Refrigerator Parents?

Victoria Mcaffrey (2002)

I was at the Autism Conference in Hobart in 1999. We met a friend of Les's in a pub in North Hobart who, when he discovered where we were from, came the next day to the conference and read Les's poem about autism. It spoke about his anguish he and his wife felt to be called refrigerator parents and knowing that they weren't. I do not know what this poem is called, and I am always telling people about it.

I have a son with autism, he is six and starting school this year; but Les's poem has made me appreciate no matter how hard things might be, at least I have never been through the horror of being accused of freezing out a child I love.

If you could tell the name of the poem and where I could find it I would be extremely grateful ...

The poem is called 'It Allows a Portrait in Line Scan at Fifteen' and is available in the New Selected Poems and New Collected Poems.

 

A Son of the Soil

Nick Aitken (2001)

I am a drystone wall builder who works in the Highlands of Scotland, with the radio on for company.
 
Some time ago I listened to an interview with Les Murray on the BBC. This led to me reading his work, and recommending it to many others.
 
I recognised many echos in his poems, I too am a son of the soil who went into the big world but was happy to get back to the rock.  We are made of the rock we live on. Ironically I have more opportunities to work and travel abroad with my ancient craft than I ever would have staying in the tortured world of Finance.

 

A Christmas Poem

Kathleen Feeny of Fitzroy Community School, Melbourne (2000)

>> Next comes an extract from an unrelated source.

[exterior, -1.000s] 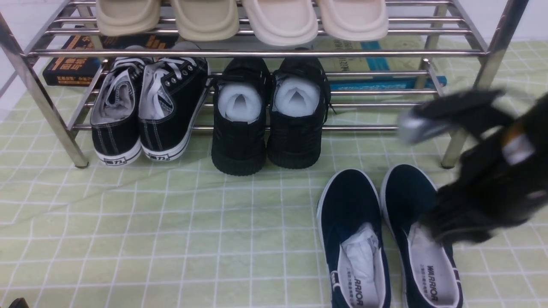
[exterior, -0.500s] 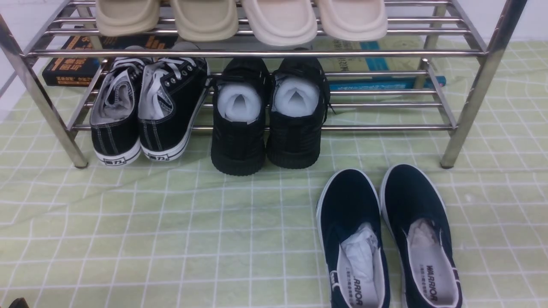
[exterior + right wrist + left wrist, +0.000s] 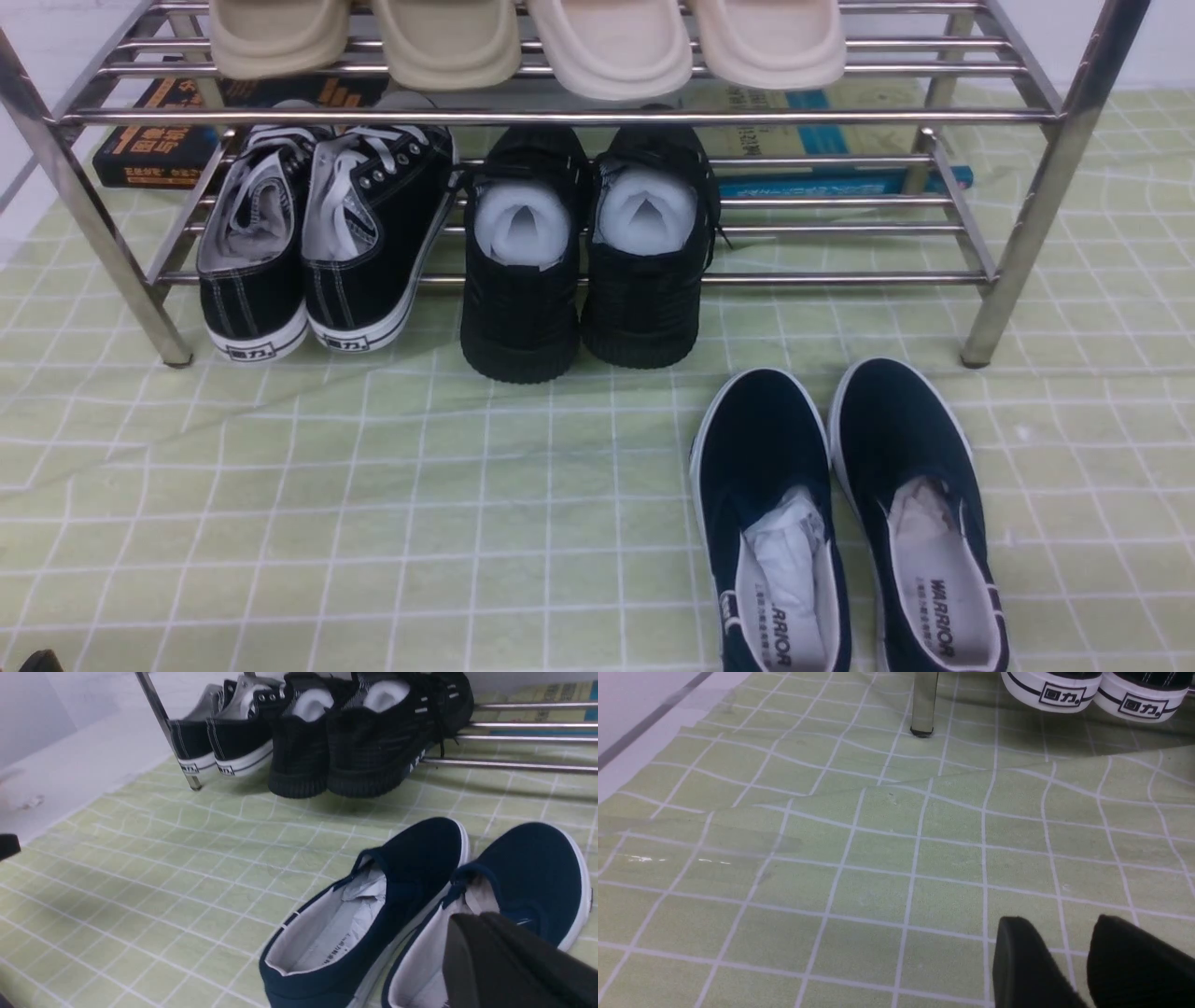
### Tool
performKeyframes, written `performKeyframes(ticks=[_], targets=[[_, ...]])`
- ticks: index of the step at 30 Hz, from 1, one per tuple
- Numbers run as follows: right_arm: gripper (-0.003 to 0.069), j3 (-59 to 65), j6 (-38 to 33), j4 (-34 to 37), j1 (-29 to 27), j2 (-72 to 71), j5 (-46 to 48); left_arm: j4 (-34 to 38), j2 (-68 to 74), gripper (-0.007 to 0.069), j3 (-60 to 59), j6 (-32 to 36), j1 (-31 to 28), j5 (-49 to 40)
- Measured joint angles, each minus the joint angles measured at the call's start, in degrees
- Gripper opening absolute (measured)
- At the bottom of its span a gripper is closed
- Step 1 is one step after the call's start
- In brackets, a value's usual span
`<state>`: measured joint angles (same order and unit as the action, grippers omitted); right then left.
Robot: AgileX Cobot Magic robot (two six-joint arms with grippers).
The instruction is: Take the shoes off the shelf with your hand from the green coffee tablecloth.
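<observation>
The two navy-blue shoes point(image 3: 770, 467) point(image 3: 901, 439) lie side by side on the green coffee tablecloth point(image 3: 373, 485), toes toward the chrome shelf point(image 3: 560, 117) and just in front of its right half. Neither touches the shelf. In the right wrist view the left shoe point(image 3: 411, 858) and right shoe point(image 3: 532, 868) lie close below my right gripper point(image 3: 472, 919). That gripper is shut, holds nothing, and hovers over the right shoe's heel opening. My left gripper point(image 3: 1064, 933) hangs low over bare cloth near the shelf's left leg point(image 3: 924, 700), its fingers slightly apart and empty. Neither arm shows in the front view.
Black lace-up sneakers point(image 3: 317, 233) and all-black shoes point(image 3: 583, 252) sit on the lower tier. Beige slippers point(image 3: 523, 42) rest on the upper tier. Books point(image 3: 168, 140) lie behind the shelf. The cloth ends at a white surface point(image 3: 626, 709) on the left.
A second ago my right arm hung over the right navy shoe in the front view. It has since drawn back out of that view and its gripper has shut. The shoes stayed put.
</observation>
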<state>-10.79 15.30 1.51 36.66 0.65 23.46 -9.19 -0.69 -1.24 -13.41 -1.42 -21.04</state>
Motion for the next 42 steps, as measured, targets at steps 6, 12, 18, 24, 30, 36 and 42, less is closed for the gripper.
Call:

I am writing on behalf of the Fitzroy Community School. We are a small primary school (65 students) in inner Melbourne. At the end of each year our Year 6 graduating class perform various pieces at a concert for the community. Our Principal, Faye Berryman, has asked everyone to try to locate a poem by Les Murray about Christmas. There is a Year 6 student, Tilly, who is very good at recitation and Les Murray poems suit her beautiful voice. Faye does not remember the title but the subject is Christ walking into the local bar at Christmas. We have not been able to locate this poem despite extensive searches of the local libraries and our own bookshelves. Could you please help us? We need it within the next week or so to give Tilly time to rehearse ... I look forward to hearing from you.

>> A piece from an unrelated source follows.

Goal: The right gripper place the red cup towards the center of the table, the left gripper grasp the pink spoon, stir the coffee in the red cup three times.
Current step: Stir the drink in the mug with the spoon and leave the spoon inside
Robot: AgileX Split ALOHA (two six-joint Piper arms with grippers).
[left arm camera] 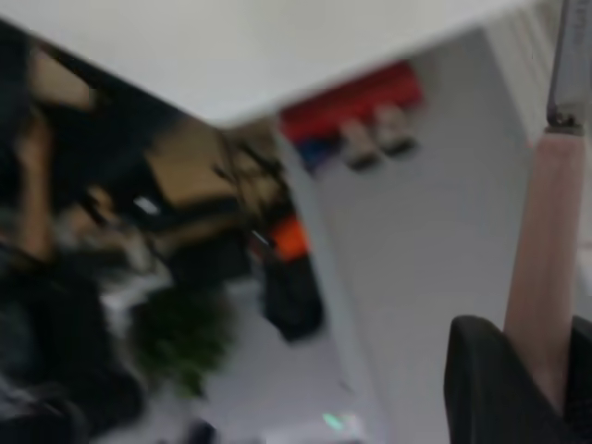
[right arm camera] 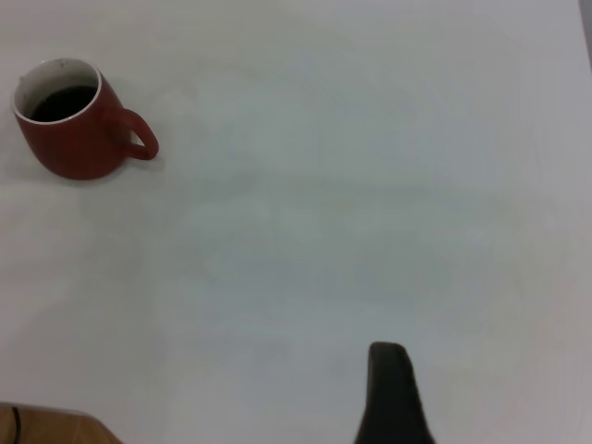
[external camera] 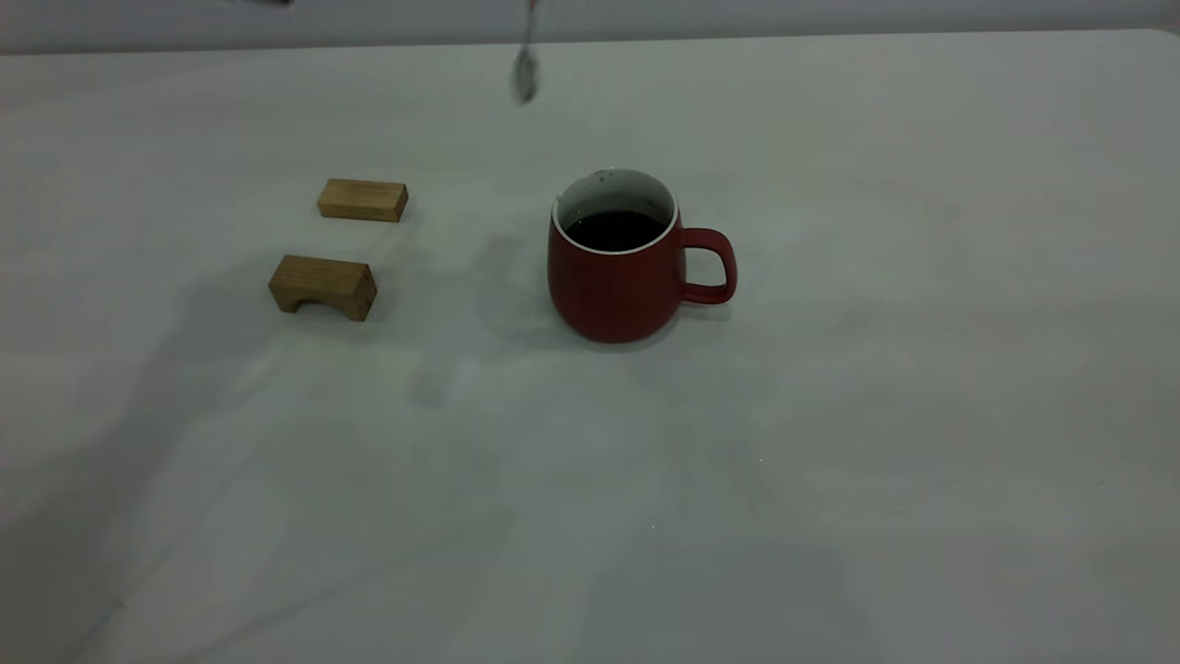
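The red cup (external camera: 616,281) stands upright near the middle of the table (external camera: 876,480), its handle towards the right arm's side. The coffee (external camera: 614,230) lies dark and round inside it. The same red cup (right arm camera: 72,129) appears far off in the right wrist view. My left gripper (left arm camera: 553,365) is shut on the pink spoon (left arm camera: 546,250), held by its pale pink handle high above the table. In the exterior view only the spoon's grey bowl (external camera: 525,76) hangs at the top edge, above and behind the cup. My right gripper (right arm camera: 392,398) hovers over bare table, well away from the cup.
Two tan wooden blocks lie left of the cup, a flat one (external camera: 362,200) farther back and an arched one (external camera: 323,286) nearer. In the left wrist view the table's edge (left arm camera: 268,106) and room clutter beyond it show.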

Faye Berryman of Fitzroy Community School, Melbourne (2000)

Kathleen Feeney contacted you on my behalf when I was searching for an angel/Christmas poem for a student of mine to recite at a final get-together of our school community, in December. The poem was in fact The Barranong Angel Case as was suggested by Prof. Peter Alexander. I wish to thank you most sincerely for the effort you made for us. I have obtained the poem from Melb. Uni. and my student, Tilly, is now committing it to memory for the occasion.

 

Quiet Enthusiasm

Tony Rogers, editor of the Bikwil Newsletter, Australia (2001)

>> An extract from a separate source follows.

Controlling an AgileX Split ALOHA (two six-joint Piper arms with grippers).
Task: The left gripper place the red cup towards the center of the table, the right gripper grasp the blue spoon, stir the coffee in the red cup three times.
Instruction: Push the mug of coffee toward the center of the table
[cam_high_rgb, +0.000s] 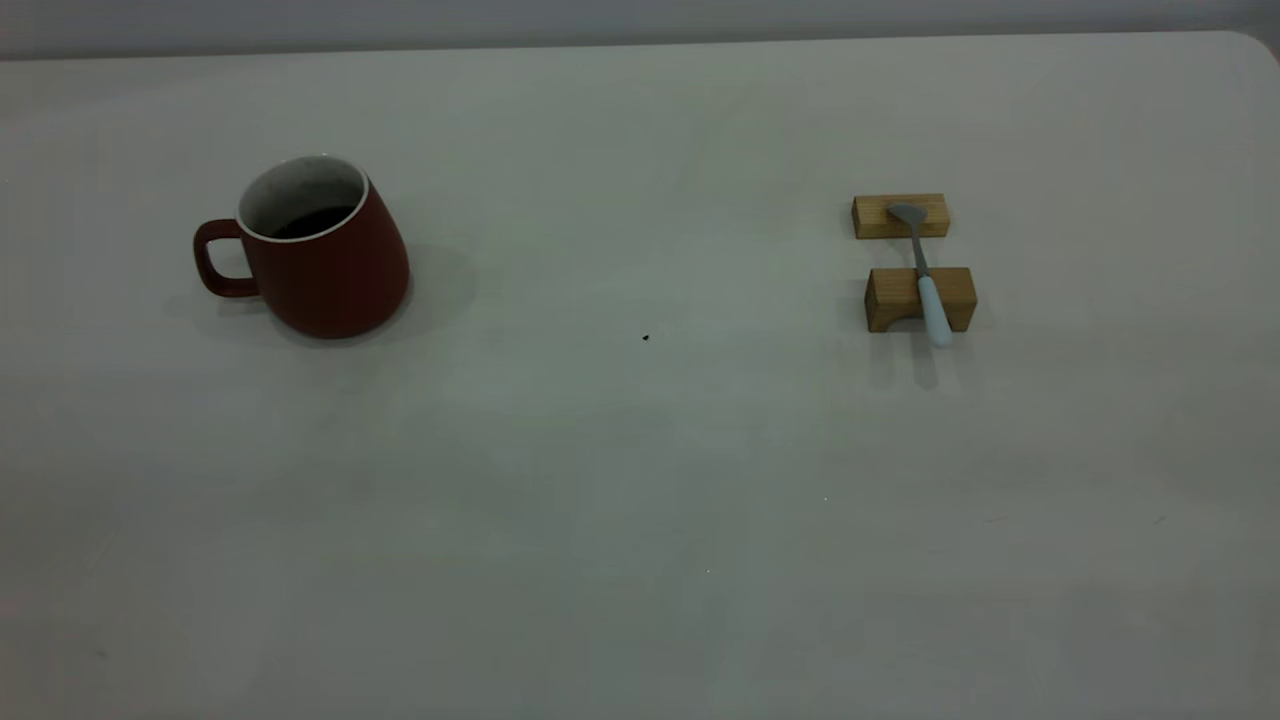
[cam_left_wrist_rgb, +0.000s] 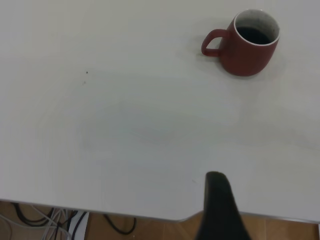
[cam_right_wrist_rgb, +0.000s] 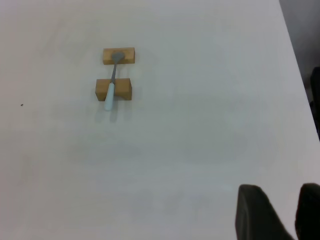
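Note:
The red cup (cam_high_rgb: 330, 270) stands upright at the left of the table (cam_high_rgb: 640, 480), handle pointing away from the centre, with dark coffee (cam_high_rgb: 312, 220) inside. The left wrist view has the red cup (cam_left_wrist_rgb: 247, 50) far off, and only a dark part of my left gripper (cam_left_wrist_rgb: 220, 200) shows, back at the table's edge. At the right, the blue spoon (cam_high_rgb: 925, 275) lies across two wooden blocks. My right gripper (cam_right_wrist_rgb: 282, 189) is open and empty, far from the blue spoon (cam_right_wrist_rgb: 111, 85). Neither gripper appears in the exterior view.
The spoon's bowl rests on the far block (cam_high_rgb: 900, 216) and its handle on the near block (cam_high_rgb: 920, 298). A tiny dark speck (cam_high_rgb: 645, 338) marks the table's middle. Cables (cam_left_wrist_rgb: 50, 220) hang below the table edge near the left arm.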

Hello there! I recently visited your site The Poet Les Murray and want to compliment you on what you are doing.  You might be pleased to hear that the site has been applauded in the latest update to the Bikwil website.

.. Bikwil is the home of quiet enthusiasms, where its contributors celebrate in essay, art or poem whatever beguiles them.  The key spirit is one of positivity.  Content includes material on language, literature, music, nature, the performing arts, hobbies and science, plus a generous helping of humour. 

.. By the way, I'm Les Murray's age, and believe it or not, was at Sydney Uni with him in the mid 50s.  I remember many pleasant conversations with him in the Quadrangle, outside the old Fisher Library.  One day I'll never forget (I can still see the scene now) was when he and fellow poet Geoffrey Lehmann came out with the first issue of their typescript poetry magazine.  It was called kam. Naturally, his older poems carry a special meaning for me, such as the famous An Absolutely Ordinary Rainbow and the very nostalgic Sidere Mens Eadem Mutato, a 'spiral of sonnets' written for his old friend Bob Ellis. I have followed his career very closely from a distance, and am proud to have known him. 

Again, congratulations on providing such an excellent resource!